Mr. Samaras declined to say whether he would ask his 85 members of Parliament to resign, a move that would lead to the dissolution of Parliament and a snap election. The next general election was not due until 2013, when the Socialists’ four-year-term expires. Mr. Samaras is expected to clarify his stance at a meeting of his party’s parliamentary group on Wednesday.
European leaders have repeatedly dismissed Mr. Samaras’s notion of renegotiating Greece’s deal with its lenders, saying that trying to do so would be damaging and would throw away months of work on a plan to keep Greece from defaulting.
Mr. Papandreou’s announcement of a referendum took Greek lawmakers by surprise, just a s it did political leaders and investors across Europe. On Tuesday, the state television channel Net reported that even the finance minister, Evangelos Venizelos, had not been informed in advance about the referendum, although he was aware of plans for a confidence vote.
Mr. Venizelos was taken to a hospital Tuesday morning, complaining of stomach pain. Doctors said he had an inflamed appendix. He is the latest in a string of governing party officials to be rushed to hospitals in recent weeks. One Greek negotiator had a heart attack in Brussels last week.
On Tuesday, European leaders said the deal reached last week to write down 50 percent of some Greek debt was the best available way to build a financial “firewall” that would keep Greece’s troubles from causing a damaging run on other shaky European economies like that of Italy.
The political instability in Greece has long dismayed European officials. In a statement, the president of the European Commission, Jose Manuel Barroso, and the president of the European Council, Herman Van Rompuy, said that Europe’s plans to protect other vulnerable members were “more necessary than ever, without delay.”
“We are convinced that this agreement is the best for Greece,” they added. “We fully trust that Greece will honor the commitments undertaken in relation to the euro area and the international community.”
In Greece, Mr. Papandreou’s referendum proposal seemed to be his last, best hope. His political capital has dried up, and he faces intense anger from voters who have been squeezed to the breaking point by the austerity measures demanded by Greece’s foreign lenders.

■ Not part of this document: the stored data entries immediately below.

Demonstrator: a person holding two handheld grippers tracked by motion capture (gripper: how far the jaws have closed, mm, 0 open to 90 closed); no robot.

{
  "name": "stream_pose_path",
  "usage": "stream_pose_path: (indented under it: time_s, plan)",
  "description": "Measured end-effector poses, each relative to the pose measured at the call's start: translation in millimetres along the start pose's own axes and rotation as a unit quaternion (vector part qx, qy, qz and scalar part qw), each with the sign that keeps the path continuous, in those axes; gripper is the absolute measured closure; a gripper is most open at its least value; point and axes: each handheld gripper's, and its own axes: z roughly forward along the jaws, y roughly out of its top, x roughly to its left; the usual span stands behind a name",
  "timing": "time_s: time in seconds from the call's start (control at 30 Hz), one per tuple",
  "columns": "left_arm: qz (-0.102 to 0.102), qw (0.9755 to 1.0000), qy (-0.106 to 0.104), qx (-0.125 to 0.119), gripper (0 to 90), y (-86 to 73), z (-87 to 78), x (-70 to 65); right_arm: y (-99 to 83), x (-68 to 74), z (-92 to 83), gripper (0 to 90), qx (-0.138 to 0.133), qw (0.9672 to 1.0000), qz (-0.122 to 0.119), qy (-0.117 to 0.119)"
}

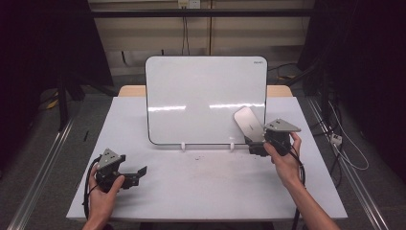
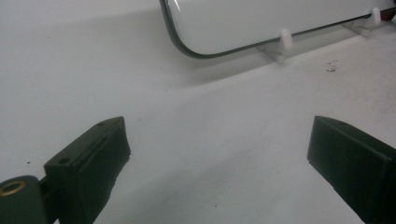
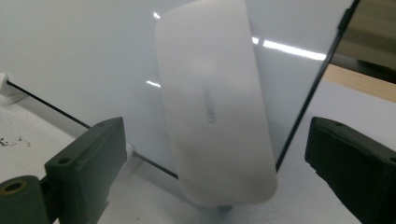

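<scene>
A white-faced whiteboard (image 1: 201, 96) with a dark rim stands upright at the middle of the table, held by small white feet (image 1: 183, 146). A white oblong eraser (image 1: 248, 123) clings to its lower right corner, tilted. In the right gripper view the eraser (image 3: 212, 102) lies between the jaws of my right gripper (image 3: 217, 140), which stands open with gaps on both sides. From above, that gripper (image 1: 253, 143) sits just below the eraser. My left gripper (image 1: 136, 176) rests open near the table's front left, holding nothing, and it points at the board's lower left corner (image 2: 187, 46).
The grey-white table (image 1: 206, 187) has dark specks (image 1: 196, 157) in front of the board. A wooden edge (image 1: 280, 91) shows behind it. Dark stands and cables flank the table on both sides.
</scene>
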Motion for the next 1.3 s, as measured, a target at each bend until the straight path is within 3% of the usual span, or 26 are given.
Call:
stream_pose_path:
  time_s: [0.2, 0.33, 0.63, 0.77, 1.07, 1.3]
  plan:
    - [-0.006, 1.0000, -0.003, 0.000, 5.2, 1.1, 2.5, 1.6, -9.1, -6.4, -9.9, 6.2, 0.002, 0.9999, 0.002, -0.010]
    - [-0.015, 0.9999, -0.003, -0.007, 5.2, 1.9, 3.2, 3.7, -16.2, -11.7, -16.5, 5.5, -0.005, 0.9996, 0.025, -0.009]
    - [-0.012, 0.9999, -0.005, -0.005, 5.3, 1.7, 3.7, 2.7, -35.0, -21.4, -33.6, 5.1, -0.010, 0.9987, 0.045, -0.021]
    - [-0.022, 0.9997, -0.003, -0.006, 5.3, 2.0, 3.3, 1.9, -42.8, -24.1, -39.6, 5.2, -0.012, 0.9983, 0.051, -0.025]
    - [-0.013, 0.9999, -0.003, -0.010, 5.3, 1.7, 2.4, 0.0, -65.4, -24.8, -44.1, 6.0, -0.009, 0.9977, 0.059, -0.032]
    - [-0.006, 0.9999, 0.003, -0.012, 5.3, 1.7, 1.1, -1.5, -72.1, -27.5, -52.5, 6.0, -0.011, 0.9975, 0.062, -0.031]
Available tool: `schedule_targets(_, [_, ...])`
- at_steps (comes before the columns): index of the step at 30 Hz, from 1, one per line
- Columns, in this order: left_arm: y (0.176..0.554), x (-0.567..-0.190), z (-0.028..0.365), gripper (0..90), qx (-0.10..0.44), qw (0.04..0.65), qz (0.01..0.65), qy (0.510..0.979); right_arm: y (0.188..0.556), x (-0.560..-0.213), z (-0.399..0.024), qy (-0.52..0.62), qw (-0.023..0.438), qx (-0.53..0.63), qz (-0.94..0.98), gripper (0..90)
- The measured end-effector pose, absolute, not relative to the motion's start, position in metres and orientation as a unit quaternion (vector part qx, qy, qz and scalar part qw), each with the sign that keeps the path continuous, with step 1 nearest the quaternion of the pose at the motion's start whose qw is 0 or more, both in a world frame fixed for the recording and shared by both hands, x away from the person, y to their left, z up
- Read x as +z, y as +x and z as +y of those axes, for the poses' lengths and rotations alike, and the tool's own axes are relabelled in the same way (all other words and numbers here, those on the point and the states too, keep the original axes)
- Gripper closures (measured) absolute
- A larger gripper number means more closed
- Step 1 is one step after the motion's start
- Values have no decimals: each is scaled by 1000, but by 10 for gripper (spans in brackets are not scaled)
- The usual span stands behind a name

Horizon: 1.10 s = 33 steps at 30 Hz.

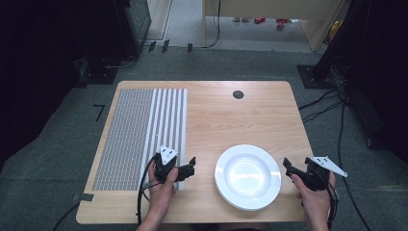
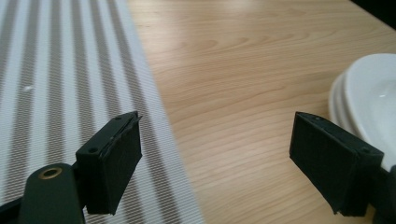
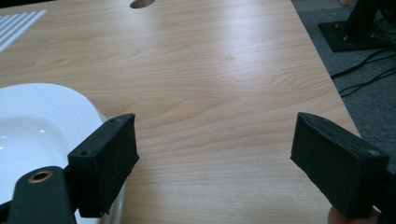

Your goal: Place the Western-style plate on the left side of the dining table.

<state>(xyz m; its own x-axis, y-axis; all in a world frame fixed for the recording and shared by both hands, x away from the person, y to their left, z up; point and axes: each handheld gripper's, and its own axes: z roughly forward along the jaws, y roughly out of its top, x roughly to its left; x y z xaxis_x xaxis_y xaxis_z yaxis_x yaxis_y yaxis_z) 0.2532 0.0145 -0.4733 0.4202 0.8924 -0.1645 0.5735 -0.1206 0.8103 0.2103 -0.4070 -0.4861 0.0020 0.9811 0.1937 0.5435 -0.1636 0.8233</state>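
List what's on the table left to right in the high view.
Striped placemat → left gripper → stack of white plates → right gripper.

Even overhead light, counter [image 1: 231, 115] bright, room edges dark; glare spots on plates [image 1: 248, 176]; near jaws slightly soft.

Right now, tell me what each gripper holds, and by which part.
Nothing. The left gripper and right gripper are both open and empty, flanking the plates without touching them.
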Motion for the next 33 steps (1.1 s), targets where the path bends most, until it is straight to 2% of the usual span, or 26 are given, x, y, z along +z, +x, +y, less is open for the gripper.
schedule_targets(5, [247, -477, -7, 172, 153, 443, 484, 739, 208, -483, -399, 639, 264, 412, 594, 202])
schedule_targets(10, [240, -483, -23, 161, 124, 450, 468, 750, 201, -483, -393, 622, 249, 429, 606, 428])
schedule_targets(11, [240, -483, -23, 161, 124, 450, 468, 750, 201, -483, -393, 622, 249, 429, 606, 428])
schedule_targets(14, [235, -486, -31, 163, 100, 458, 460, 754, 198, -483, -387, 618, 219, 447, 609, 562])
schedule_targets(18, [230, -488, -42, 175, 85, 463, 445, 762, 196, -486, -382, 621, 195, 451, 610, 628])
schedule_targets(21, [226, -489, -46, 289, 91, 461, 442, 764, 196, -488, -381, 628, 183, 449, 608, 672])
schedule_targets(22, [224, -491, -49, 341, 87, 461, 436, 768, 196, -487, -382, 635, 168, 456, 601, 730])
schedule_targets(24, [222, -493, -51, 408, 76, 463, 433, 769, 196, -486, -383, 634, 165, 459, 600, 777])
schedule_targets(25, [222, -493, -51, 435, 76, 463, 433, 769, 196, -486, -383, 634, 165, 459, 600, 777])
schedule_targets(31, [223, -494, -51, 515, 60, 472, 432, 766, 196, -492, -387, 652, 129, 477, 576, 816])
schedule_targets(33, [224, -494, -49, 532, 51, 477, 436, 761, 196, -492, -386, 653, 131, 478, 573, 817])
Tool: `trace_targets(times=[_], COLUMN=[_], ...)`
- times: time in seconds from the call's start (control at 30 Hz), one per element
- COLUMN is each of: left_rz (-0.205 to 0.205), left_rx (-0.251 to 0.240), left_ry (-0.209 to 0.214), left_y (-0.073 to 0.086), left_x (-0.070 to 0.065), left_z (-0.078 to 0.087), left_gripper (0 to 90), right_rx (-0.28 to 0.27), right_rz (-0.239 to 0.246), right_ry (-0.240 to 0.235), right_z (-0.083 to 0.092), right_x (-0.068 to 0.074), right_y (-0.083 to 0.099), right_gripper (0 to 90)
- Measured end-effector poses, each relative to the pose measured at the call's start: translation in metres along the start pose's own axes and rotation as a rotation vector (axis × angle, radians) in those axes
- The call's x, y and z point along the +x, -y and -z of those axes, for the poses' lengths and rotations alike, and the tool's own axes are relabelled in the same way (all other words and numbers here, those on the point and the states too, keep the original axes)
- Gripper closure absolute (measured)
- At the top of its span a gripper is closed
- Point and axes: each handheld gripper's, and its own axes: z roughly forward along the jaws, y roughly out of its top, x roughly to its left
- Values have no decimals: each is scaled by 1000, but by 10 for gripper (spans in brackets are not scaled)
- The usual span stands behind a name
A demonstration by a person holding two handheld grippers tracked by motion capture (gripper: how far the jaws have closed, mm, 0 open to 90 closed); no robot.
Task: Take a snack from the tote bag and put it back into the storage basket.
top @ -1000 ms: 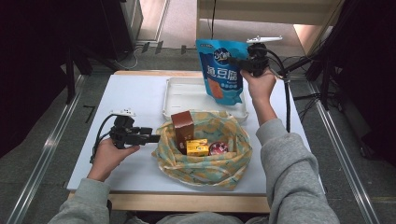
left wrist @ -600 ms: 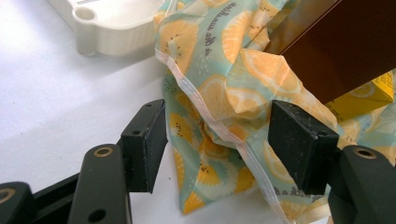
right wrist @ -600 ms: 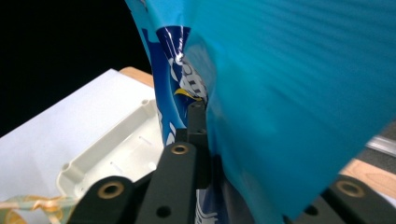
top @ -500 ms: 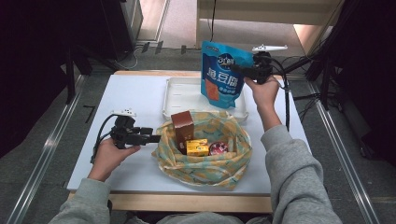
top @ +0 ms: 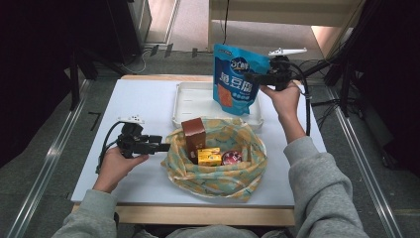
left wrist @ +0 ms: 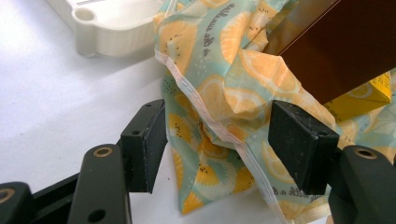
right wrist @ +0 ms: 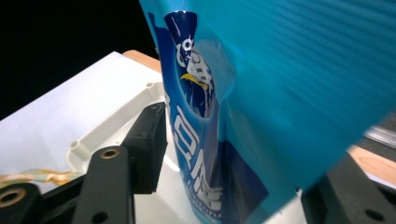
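- nearest the person, the lemon-print cloth bag [top: 215,161] sits open on the white table [top: 133,104], holding a brown box [top: 193,133], a yellow carton [top: 209,156] and a small round red tin [top: 231,158].
- just left of the bag, the left gripper [top: 163,147] has its jaws spread, with the bag's rim [left wrist: 219,130] between the pads but not pinched.
- beyond the bag lies the white tray [top: 190,101], and over its right part stands the blue snack pouch [top: 236,79].
- the right gripper [top: 252,77], behind and right of the bag, has just been opening; the pouch is between its parted jaws, apparently released.
- risk: let go upright, the pouch may topple off the tray toward the bag.
- risk: the bag's rim could slip free if the left jaws don't close.
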Motion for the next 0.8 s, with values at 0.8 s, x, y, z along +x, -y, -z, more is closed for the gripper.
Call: trace_targets(times=[0.8], left_rz=[-3], left_rx=[-6], left_ry=[-6], left_y=[0], left_x=[0], left_z=[1], left_gripper=[383], right_rx=[1], right_rz=[-40], right_ry=[-16], right_z=[43], right_x=[6], right_y=[45], right_gripper=[512])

“Papandreou could not take more political punishment,” said George Kirsos, a political analyst and the owner of the Athens City Paper. “We have a strange situation: Everyone’s cursing the government, and everyone expects the government to do the job by itself — to reorganize the economy, to cut the deficit, to make a deal with the Germans — but at the same time, nobody helps him.”
“All parties and all media criticize the government,” Mr. Kirstos added. “So Papandreou, in a sense, tried his best to do the referendum to force the parties, the media and the citizens to undertake their own responsibility. The referendum is a yes or no issue: Either you are in favor, or you decide that you say goodbye to the euro zone.”
Charged by Europe with dismantling the welfare state they helped create, many of Mr. Papandreou’s Socialist members of Parliament feel they too have reached their breaking points.
Vasso Papandreou, a prominent member of parliament and a former minister who is not related to the prime minister, called on Greek President Karolos Papoulias to order the formation of a unity government ahead of early general elections. “Bankruptcy is imminent,” she said. Earlier this month, Ms. Papandreou said she would vote for a new raft of austerity measures, but that it would be “the last time” she supported the government unconditionally.
“The current government has none of these necessary prerequisites. Today’s government policy is asphyxiating. Day by day the country is experiencing collapse, lawlessness and absence of government,” they added.
If Mr. Papandreou’s government falls, it would not be the first one in Europe to be toppled by the austerity demanded by European debt relief. In Ireland and Portuga,l governments that accepted bailouts from the European Union and the International Monetary Fund fell, and last month the Slovakian government fell over whether to participate in the European Union’s rescue package.